* **Assignment**: Search the material for lines containing the word "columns", and copy each one.

* **Data shown**:

====

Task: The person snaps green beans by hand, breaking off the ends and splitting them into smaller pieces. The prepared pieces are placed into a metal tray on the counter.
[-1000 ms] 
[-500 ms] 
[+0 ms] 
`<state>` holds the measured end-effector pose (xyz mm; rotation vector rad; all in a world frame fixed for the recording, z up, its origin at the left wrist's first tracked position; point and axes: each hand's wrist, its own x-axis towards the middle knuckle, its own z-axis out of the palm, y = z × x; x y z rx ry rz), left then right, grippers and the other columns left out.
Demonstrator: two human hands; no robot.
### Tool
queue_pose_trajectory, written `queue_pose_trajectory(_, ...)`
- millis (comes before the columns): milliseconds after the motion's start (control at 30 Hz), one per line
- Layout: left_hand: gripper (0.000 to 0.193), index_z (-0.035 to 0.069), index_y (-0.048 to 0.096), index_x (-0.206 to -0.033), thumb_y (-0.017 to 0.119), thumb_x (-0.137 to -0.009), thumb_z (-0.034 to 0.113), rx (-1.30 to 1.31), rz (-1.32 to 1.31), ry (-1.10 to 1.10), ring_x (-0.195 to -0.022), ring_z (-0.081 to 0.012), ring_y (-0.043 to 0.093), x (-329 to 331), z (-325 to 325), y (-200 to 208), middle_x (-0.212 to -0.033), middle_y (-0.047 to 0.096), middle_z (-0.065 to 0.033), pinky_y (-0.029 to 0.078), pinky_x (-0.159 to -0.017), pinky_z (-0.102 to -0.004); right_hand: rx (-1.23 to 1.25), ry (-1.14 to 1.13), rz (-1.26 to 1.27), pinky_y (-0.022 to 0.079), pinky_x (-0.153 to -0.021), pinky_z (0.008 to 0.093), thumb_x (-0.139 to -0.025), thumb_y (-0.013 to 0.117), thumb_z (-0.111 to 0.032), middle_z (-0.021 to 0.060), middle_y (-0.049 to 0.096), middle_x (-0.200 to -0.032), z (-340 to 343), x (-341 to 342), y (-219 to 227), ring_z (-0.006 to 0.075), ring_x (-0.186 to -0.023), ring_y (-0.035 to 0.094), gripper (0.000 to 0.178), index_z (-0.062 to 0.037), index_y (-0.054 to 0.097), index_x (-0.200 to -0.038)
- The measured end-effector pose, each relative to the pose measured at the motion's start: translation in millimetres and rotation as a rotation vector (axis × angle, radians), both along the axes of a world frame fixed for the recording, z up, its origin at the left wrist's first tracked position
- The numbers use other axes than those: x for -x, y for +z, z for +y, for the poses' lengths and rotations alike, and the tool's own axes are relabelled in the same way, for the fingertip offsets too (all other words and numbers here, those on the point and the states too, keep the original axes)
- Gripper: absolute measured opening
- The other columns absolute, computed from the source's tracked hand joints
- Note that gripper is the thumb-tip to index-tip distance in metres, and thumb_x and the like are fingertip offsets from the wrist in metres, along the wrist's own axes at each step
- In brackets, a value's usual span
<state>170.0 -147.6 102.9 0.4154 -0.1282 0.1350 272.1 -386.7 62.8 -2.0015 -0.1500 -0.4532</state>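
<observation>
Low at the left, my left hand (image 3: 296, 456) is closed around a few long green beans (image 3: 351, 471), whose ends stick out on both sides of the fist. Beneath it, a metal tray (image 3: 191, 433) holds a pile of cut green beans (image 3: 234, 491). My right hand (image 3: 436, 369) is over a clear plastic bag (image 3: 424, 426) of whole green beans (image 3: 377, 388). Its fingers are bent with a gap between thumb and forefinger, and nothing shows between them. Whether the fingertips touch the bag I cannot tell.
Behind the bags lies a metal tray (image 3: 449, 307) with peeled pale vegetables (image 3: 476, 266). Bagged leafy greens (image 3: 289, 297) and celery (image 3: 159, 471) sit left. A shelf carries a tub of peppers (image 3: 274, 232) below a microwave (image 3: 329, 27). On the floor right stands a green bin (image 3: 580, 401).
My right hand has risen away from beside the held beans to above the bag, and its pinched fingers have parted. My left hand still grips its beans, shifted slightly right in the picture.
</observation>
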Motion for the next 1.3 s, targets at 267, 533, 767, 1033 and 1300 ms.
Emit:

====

* **Final answer**:
`<state>` holds the measured end-effector pose (xyz mm; rotation vector rad; all in a world frame fixed for the recording, z up, its origin at the left wrist's first tracked position; point and axes: each hand's wrist, its own x-axis towards the middle knuckle, its own z-axis out of the palm, y = z × x; x y z rx ry rz), left then right, grippers and the other columns left out.
- millis (comes before the columns): milliseconds after the motion's start (control at 30 Hz), one per line
- The other columns absolute, computed from the source's tracked hand joints

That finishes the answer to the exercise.